Exercise | Your task is to quote the listing below exactly, beginning with its first line and ending on the line bearing "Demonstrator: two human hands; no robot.".

[Given material Boundary: Start]

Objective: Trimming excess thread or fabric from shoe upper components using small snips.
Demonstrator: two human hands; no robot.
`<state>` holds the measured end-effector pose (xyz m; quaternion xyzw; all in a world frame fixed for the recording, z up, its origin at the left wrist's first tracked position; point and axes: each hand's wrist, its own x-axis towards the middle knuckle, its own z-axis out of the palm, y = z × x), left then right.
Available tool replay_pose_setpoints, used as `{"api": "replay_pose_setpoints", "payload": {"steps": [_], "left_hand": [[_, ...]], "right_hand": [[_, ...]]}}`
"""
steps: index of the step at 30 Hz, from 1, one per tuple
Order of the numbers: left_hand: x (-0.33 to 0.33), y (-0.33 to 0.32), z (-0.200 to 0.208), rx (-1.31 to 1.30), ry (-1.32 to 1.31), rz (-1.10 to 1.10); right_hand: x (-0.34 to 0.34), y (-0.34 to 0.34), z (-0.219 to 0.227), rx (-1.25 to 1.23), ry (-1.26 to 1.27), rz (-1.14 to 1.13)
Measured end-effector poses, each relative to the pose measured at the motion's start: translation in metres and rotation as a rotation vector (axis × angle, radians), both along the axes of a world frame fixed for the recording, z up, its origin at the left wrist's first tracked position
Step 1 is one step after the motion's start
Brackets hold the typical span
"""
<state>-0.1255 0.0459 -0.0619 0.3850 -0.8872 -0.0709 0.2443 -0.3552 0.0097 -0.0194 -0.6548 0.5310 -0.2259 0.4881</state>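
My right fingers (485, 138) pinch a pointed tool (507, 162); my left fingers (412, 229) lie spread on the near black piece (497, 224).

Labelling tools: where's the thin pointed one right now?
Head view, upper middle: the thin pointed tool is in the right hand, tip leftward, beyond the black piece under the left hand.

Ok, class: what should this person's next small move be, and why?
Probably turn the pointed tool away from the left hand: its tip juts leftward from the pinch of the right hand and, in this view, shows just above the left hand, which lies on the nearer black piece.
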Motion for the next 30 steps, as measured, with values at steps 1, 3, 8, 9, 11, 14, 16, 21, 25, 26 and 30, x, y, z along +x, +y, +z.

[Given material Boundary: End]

Problem solution |
Objective: Trimming excess thread or fabric from shoe upper components using small snips.
Demonstrator: two human hands; no robot.

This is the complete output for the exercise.